| Task details |
In exact form, set down only those lines of the material that run from its first line to the line with "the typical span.", inclusive.

Material provided START

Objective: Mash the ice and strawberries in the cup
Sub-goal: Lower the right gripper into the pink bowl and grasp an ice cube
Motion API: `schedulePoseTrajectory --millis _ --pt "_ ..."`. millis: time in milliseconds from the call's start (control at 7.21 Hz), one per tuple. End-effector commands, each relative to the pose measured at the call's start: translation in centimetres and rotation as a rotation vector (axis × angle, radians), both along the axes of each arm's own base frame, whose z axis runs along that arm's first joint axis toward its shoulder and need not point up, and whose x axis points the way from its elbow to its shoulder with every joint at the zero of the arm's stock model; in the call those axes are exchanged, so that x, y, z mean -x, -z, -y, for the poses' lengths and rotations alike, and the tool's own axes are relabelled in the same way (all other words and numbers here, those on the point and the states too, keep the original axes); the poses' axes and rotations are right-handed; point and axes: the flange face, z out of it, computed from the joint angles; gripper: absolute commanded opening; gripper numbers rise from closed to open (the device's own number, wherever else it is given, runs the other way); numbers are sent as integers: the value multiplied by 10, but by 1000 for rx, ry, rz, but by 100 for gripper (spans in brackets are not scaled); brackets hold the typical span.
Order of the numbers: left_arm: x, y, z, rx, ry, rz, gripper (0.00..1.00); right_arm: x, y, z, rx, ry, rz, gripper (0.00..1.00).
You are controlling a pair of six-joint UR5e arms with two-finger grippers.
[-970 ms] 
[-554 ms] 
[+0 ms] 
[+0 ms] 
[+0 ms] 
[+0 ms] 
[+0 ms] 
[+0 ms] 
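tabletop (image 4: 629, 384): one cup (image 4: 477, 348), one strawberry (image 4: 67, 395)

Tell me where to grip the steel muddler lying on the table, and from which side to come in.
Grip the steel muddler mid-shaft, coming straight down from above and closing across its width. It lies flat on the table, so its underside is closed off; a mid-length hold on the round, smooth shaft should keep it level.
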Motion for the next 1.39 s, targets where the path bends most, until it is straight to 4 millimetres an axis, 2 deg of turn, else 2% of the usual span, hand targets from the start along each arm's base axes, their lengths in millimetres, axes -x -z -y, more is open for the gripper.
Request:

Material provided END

| Answer to the problem |
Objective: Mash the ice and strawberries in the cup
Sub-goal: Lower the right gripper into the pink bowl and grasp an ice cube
Motion API: `schedulePoseTrajectory --millis _ --pt "_ ..."`. millis: time in milliseconds from the call's start (control at 7.21 Hz), one per tuple. End-effector commands, each relative to the pose measured at the call's start: translation in centimetres and rotation as a rotation vector (axis × angle, radians), both along the axes of each arm's own base frame, whose z axis runs along that arm's first joint axis toward its shoulder and need not point up, and whose x axis points the way from its elbow to its shoulder with every joint at the zero of the arm's stock model; in the call those axes are exchanged, so that x, y, z mean -x, -z, -y, for the poses' lengths and rotations alike, and the tool's own axes are relabelled in the same way (all other words and numbers here, those on the point and the states too, keep the original axes); the poses' axes and rotations are right-handed; point and axes: the flange face, z out of it, computed from the joint angles; gripper: absolute commanded opening; gripper numbers rise from closed to open (the device's own number, wherever else it is given, runs the other way); numbers are sent as integers: the value multiplied by 10, but by 1000 for rx, ry, rz, but by 100 for gripper (spans in brackets are not scaled); brackets hold the typical span.

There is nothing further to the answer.